* **WHAT TO PRODUCE**
Your answer must be an exact copy of the data below.

* **EXERCISE DATA**
*****

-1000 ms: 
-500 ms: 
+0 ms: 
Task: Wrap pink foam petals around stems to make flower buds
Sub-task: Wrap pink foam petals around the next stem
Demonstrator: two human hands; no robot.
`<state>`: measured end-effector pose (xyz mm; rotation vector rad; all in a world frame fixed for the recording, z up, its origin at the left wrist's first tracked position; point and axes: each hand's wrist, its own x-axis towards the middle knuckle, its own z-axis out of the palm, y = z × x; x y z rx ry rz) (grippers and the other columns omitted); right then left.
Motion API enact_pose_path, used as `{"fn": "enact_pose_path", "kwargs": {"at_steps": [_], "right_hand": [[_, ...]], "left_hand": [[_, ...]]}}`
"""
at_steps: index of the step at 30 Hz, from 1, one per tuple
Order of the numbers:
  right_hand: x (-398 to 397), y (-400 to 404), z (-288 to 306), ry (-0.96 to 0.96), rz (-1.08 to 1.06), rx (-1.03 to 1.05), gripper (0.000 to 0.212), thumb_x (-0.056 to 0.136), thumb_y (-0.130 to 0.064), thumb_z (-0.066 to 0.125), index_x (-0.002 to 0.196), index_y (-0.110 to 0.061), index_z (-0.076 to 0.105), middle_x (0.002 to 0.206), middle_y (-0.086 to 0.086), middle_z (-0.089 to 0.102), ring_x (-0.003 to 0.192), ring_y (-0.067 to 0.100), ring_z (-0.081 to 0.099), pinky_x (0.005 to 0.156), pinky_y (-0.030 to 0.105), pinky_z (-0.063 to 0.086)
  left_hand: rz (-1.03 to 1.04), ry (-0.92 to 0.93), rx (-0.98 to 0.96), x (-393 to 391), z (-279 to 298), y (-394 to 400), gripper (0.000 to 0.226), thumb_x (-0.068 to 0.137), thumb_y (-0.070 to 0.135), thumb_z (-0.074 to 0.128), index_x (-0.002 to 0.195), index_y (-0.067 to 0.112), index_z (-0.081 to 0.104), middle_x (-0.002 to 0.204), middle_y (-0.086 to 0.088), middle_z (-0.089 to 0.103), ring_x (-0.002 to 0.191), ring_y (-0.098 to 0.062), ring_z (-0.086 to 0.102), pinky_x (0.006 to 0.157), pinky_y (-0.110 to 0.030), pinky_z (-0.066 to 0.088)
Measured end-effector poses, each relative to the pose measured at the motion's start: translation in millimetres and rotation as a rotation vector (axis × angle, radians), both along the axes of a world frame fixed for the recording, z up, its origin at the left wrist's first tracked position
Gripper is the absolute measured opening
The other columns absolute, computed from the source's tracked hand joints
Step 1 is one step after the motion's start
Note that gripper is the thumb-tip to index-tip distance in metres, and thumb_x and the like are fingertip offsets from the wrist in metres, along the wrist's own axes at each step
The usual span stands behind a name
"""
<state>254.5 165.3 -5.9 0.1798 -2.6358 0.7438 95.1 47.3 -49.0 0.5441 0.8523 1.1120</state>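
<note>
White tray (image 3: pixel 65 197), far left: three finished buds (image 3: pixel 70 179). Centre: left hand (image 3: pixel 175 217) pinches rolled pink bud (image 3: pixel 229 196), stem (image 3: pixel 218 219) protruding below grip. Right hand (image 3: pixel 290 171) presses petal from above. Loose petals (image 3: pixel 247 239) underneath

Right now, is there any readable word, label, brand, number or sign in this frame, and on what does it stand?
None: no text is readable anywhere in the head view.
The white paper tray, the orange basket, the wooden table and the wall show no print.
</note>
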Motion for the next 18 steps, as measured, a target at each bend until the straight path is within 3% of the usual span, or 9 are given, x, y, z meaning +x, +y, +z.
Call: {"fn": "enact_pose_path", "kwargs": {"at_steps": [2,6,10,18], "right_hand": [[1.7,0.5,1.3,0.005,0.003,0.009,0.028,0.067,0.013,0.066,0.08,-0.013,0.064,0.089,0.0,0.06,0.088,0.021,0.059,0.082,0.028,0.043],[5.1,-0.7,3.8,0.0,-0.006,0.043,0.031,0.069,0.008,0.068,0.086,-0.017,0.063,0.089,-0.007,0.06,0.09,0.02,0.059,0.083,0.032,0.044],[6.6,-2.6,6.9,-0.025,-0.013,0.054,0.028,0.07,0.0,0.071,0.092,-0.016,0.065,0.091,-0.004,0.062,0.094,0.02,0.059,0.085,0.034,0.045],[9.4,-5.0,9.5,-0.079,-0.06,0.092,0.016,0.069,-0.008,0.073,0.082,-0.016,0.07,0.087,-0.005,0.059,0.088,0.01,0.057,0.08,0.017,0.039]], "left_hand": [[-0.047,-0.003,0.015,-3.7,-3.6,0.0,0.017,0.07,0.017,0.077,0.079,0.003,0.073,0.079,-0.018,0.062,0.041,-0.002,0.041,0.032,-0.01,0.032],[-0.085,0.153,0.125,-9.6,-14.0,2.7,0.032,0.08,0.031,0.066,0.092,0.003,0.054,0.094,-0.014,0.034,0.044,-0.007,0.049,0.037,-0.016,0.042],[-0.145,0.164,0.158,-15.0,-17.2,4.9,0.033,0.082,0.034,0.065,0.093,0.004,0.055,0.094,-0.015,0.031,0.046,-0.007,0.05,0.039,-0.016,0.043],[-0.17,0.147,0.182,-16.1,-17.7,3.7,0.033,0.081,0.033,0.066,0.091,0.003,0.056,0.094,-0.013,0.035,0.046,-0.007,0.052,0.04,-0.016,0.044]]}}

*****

* **EXERCISE OUTPUT**
-1000 ms: 
-500 ms: 
+0 ms: 
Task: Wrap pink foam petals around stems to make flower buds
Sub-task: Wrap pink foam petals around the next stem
Demonstrator: two human hands; no robot.
`<state>`: measured end-effector pose (xyz mm; rotation vector rad; all in a world frame fixed for the recording, z up, its origin at the left wrist's first tracked position; point and axes: each hand's wrist, its own x-axis towards the middle knuckle, its own z-axis out of the palm, y = z × x; x y z rx ry rz) (grippers and the other columns omitted); right then left.
Motion API enact_pose_path, used as `{"fn": "enact_pose_path", "kwargs": {"at_steps": [_], "right_hand": [[_, ...]], "left_hand": [[_, ...]]}}`
"""
at_steps: index of the step at 30 Hz, from 1, one per tuple
Order of the numbers:
  right_hand: x (-398 to 397), y (-400 to 404), z (-288 to 306), ry (-0.96 to 0.96), rz (-1.08 to 1.06), rx (-1.03 to 1.05), gripper (0.000 to 0.212), thumb_x (-0.056 to 0.136), thumb_y (-0.130 to 0.064), thumb_z (-0.066 to 0.125), index_x (-0.002 to 0.196), index_y (-0.110 to 0.061), index_z (-0.076 to 0.105), middle_x (0.002 to 0.206), middle_y (-0.086 to 0.086), middle_z (-0.089 to 0.102), ring_x (-0.003 to 0.192), ring_y (-0.067 to 0.100), ring_z (-0.081 to 0.099), pinky_x (0.005 to 0.156), pinky_y (-0.030 to 0.105), pinky_z (-0.063 to 0.086)
  left_hand: rz (-1.03 to 1.04), ry (-0.92 to 0.93), rx (-0.98 to 0.96), x (-393 to 391), z (-279 to 298), y (-394 to 400), gripper (0.000 to 0.226), thumb_x (-0.068 to 0.137), thumb_y (-0.070 to 0.135), thumb_z (-0.074 to 0.128), index_x (-0.002 to 0.195), index_y (-0.067 to 0.112), index_z (-0.081 to 0.104), middle_x (-0.002 to 0.204), middle_y (-0.086 to 0.088), middle_z (-0.089 to 0.103), ring_x (-0.002 to 0.191), ring_y (-0.098 to 0.062), ring_z (-0.086 to 0.102), pinky_x (0.006 to 0.157), pinky_y (-0.110 to 0.030), pinky_z (-0.066 to 0.088)
Measured end-effector poses, each relative to the pose measured at the motion's start: translation in millimetres and rotation as a rotation vector (axis × angle, radians), both along the axes of a world frame fixed for the recording, z up, its origin at the left wrist's first tracked position
Gripper is the absolute measured opening
The other columns absolute, computed from the source's tracked hand joints
Step 1 is one step after the motion's start
Note that gripper is the thumb-tip to index-tip distance in metres, and thumb_x and the like are fingertip offsets from the wrist in metres, along the wrist's own axes at each step
The usual span stands behind a name
"""
<state>254.5 165.3 -5.9 0.1798 -2.6358 0.7438 95.1 47.3 -49.0 0.5441 0.8523 1.1120</state>
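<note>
White tray (image 3: pixel 65 197), far left: three finished buds (image 3: pixel 70 179). Centre: left hand (image 3: pixel 175 217) pinches rolled pink bud (image 3: pixel 229 196), stem (image 3: pixel 218 219) protruding below grip. Right hand (image 3: pixel 290 171) presses petal from above. Loose petals (image 3: pixel 247 239) underneath

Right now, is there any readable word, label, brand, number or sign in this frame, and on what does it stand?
None: no text is readable anywhere in the head view.
The white paper tray, the orange basket, the wooden table and the wall show no print.
</note>
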Motion for the next 18 steps, as measured, a target at each bend until the straight path is within 3% of the usual span, or 9 are given, x, y, z meaning +x, +y, +z.
Call: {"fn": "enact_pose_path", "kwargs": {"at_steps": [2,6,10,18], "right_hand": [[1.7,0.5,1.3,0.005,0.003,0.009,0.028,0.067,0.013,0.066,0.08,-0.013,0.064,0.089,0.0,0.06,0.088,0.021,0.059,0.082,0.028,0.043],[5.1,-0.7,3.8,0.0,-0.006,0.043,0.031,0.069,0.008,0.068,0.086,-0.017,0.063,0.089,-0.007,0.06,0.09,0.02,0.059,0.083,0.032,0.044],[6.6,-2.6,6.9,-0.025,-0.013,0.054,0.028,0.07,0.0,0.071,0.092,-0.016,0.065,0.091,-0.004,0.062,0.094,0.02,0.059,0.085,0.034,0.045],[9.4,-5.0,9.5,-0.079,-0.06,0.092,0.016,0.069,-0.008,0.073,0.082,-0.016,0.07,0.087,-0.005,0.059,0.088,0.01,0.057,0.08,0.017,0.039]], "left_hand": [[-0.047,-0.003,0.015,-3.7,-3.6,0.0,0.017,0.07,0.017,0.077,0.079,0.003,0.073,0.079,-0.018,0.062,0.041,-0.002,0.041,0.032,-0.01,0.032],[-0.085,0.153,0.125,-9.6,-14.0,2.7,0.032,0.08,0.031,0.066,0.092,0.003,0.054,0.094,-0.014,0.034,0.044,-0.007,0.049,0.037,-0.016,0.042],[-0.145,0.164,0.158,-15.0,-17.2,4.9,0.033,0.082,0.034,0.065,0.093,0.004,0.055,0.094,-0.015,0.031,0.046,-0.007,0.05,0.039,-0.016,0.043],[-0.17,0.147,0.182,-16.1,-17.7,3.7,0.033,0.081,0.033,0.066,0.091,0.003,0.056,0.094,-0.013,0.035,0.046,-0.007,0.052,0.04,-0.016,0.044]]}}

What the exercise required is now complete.